The director saw Itch, hastily put the rocks away and bounded over. Picking up some of the papers, he pushed Itch back through the door to the next lab, following closely behind. He removed his helmet, his face running with sweat, his eyes wide and staring. He was smiling broadly.

“Astonishing, truly astonishing! If I hadn’t witnessed it with my own eyes I wouldn’t have believed it. Astonishing! Never seen the like. It’s what we’ve been hoping for!” He was talking at, rather than to, Itch as he started to pace again.

“Excuse me, Dr. Alexander. What is it? What are they? What have you been looking for?”

The director stopped his pacing and turned to face Itchingham Lofte. “It’s not uranium. It’s … It’s … not anything we’ve seen before. It’s new … It’s … a … new … element! Well, an old element maybe … never seen on Earth since the Big Bang. It’s what we’ve been looking for. But then—”

Frustrated, Itch interrupted. “Sorry, but what? Dr. Alexander! Can you start again?”

“OK.” He took several deep breaths. “Unless my machine is on the blink, those rocks are made of a substance we’ve never seen before. The Table of Elements would put it at 126.”

“No, that’s impossible,” said Itch. “The Table of Elements stops at 118—everyone knows that—and those at the end only exist in labs. They disappear in seconds. Your machine needs to be kicked.”

“Trust me, I’ve kicked it!” said Alexander. “Look, come through, you can kick it.” They walked back together into the other lab. “You clearly know your stuff, Itch—I’m impressed. Your dad did well! Oh, congratulations, by the way, on getting the rocks here. You took what precautions you could, but this is absolutely where they should be.”

“You know my dad?” asked Itch—but they had stopped by the spectrometer, and Alexander was pointing at the computer screen.

“Look, the results are clear.” He indicated the rows of figures. “Each element produces its own characteristic x-rays, and these are absolutely unique to what we think 126 will be.”

Itch gazed at the numbers, dumbfounded. “It’s still not possible.”

Alexander laughed loudly. “I know! Isn’t it great!”

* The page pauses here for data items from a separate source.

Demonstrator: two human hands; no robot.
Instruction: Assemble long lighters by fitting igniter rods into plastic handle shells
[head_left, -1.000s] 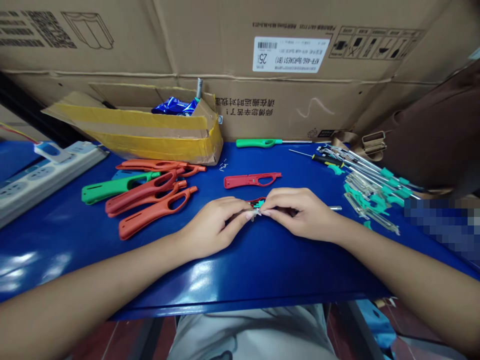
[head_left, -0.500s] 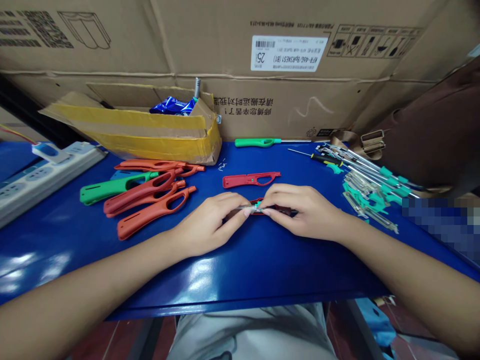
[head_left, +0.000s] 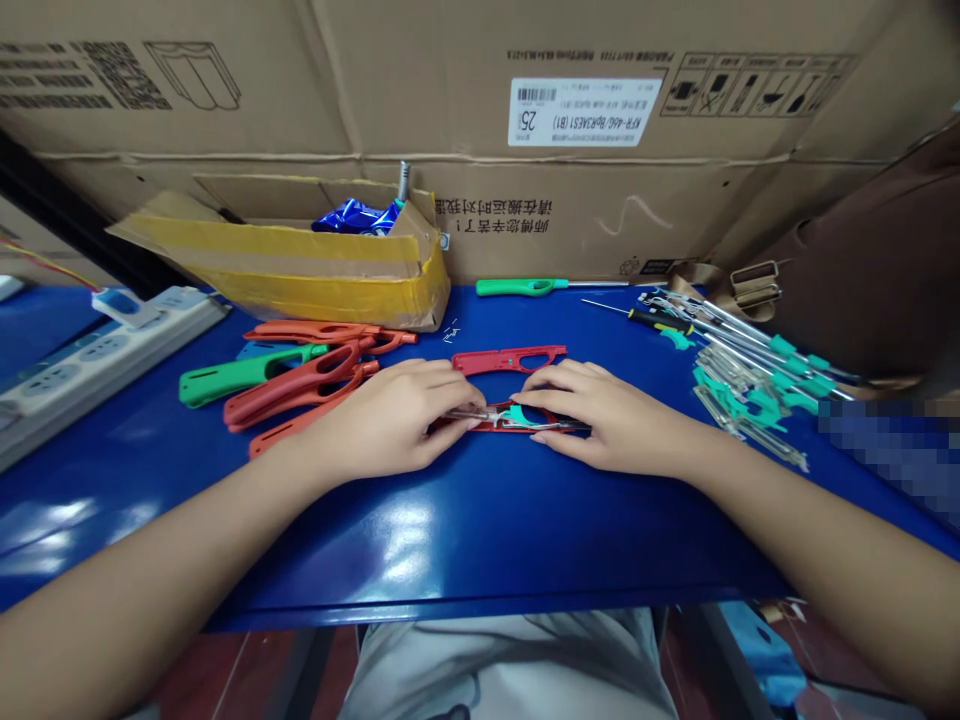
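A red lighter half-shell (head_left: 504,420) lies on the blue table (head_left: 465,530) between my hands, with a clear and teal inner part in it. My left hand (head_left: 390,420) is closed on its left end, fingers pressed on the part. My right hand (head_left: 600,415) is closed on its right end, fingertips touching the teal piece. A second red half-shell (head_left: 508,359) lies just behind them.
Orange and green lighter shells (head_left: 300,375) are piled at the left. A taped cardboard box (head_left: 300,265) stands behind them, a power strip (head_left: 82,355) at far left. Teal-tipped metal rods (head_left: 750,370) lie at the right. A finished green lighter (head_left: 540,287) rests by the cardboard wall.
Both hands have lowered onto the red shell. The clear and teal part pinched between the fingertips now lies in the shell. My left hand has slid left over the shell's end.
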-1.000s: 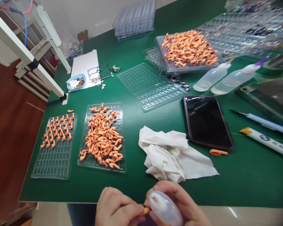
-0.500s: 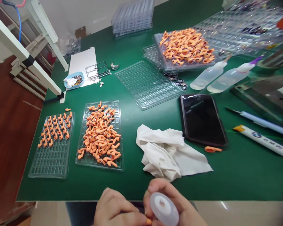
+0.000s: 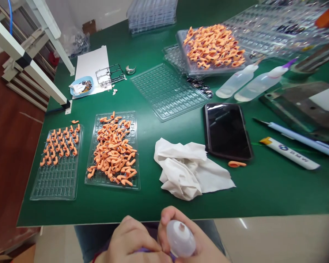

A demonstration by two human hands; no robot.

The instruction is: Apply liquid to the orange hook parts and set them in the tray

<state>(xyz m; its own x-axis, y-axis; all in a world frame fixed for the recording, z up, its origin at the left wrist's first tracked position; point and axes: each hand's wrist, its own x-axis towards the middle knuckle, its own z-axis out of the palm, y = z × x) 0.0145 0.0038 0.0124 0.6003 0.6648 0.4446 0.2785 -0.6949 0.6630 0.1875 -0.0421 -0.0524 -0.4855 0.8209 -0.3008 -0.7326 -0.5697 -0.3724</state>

“OK,” said Itch. “Assuming this”—he waved at the screen—“is correct, what does it mean? What sort of things will these rocks be able to do?”

Alexander rubbed the stubble on his head vigorously. “What a fantastically exciting question! Who knows? Let me give you an informed guess, based on what some elements at the top end of the table can do. Help with some forms of cancer. Detect oil down a well or gold down a mine—it’s all due to the neutrons they give off. But I think that, when this gets out, most attention will be on their ability to start a nuclear reactor.”

Hearing footsteps, they turned and saw Mr. Watkins helping Jack and Chloe back into the lab. He was alarmed to see Itch in the same room as Alexander and the rocks.

“Itch! What are you doing? Jacob, are the rocks safe now?” he called.

The director thought for a moment and walked back through the door toward his friend.

“Are they safe? Well, I think so, as I’ve put them back in their case. And the case is back in the can. And I’ve sealed the can. So, normally, yes—but I think we might have just said good-bye to normal.”